Task statement: Go through the listing and set it down exactly, leaving out its pictures.

Given material:

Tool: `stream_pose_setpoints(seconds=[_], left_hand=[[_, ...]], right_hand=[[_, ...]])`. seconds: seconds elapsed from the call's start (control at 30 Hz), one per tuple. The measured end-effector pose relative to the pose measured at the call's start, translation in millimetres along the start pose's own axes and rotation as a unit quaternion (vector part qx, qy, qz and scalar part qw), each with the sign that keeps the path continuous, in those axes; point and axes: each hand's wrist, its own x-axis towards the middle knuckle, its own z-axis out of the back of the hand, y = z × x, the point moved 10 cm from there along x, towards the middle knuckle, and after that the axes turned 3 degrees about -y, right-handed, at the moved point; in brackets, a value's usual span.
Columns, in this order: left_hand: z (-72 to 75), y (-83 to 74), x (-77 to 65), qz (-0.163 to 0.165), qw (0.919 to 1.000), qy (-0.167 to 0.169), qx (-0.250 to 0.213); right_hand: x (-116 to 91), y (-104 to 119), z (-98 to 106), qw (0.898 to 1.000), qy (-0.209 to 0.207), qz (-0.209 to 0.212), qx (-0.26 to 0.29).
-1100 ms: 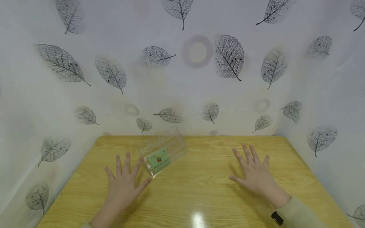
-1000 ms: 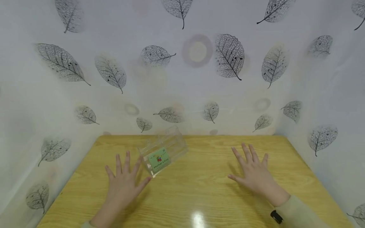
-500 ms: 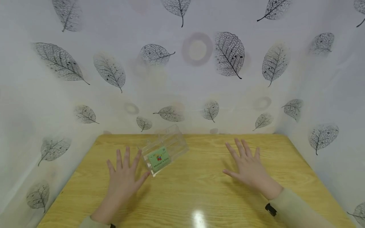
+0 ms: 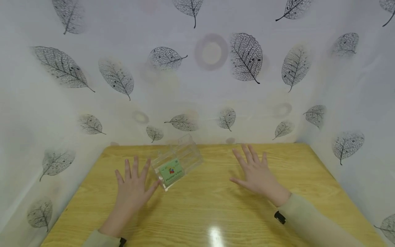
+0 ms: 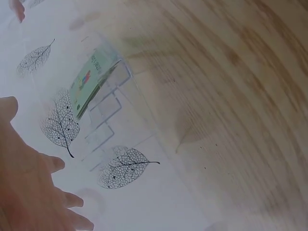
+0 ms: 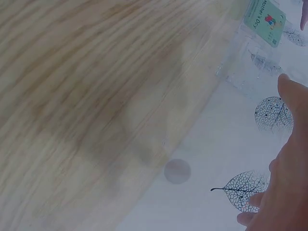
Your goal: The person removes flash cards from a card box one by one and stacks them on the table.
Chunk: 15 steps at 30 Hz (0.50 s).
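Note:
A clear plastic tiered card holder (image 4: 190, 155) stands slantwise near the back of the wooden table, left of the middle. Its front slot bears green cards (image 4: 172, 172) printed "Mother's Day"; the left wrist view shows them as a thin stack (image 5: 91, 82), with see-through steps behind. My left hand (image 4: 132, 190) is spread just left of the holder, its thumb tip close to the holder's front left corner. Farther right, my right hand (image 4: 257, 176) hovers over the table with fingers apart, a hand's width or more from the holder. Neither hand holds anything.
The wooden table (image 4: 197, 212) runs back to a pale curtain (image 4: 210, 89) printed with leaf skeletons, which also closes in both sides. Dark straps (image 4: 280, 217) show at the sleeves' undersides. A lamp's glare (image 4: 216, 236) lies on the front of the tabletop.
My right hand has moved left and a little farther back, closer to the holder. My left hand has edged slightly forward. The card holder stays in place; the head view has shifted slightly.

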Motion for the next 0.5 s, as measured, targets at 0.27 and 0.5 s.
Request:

Solution to this task:
Tool: `stream_pose_setpoints(seconds=[_], left_hand=[[_, ...]], right_hand=[[_, ...]])`. seconds: seconds elapsed from the call's start (control at 30 Hz), one per tuple. The measured end-effector pose relative to the pose measured at the call's start, translation in millimetres along the start pose's own axes and rotation as a unit quaternion (vector part qx, qy, qz and scalar part qw), each with the sign that keeps the path continuous, in those axes; point and axes: each hand's wrist, its own x-axis towards the middle knuckle, its own z-axis out of the back of the hand, y = z × x, the point moved 10 cm from there along x, towards the middle knuckle, and after that the axes turned 3 degrees about -y, right-handed, at the moved point; in brackets, a value's usual span.
Columns, in this order: left_hand: z (-72 to 75), y (-83 to 74), x (-77 to 65), qz (-0.163 to 0.165), qw (0.919 to 1.000), qy (-0.167 to 0.169), qx (-0.250 to 0.213); right_hand: x (-116 to 91), y (-104 to 119), z (-98 to 106), qw (0.898 to 1.000), qy (-0.209 to 0.207), qz (-0.209 to 0.212), qx (-0.26 to 0.29).
-1100 ms: 
-1000 ms: 
-500 ms: 
+0 ms: 
+0 ms: 
+0 ms: 
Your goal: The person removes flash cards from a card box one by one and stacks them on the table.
Chunk: 15 steps at 30 Hz (0.50 s).
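Note:
A clear plastic tiered card holder (image 4: 190, 155) stands slantwise near the back of the wooden table, left of the middle. Its front slot bears green cards (image 4: 172, 172) printed "Mother's Day"; the left wrist view shows them as a thin stack (image 5: 91, 82), with see-through steps behind. My left hand (image 4: 132, 190) is spread just left of the holder, its thumb tip close to the holder's front left corner. Farther right, my right hand (image 4: 257, 176) hovers over the table with fingers apart, a hand's width or more from the holder. Neither hand holds anything.
The wooden table (image 4: 197, 212) runs back to a pale curtain (image 4: 210, 89) printed with leaf skeletons, which also closes in both sides. Dark straps (image 4: 280, 217) show at the sleeves' undersides. A lamp's glare (image 4: 216, 236) lies on the front of the tabletop.
My right hand has moved left and a little farther back, closer to the holder. My left hand has edged slightly forward. The card holder stays in place; the head view has shifted slightly.
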
Motion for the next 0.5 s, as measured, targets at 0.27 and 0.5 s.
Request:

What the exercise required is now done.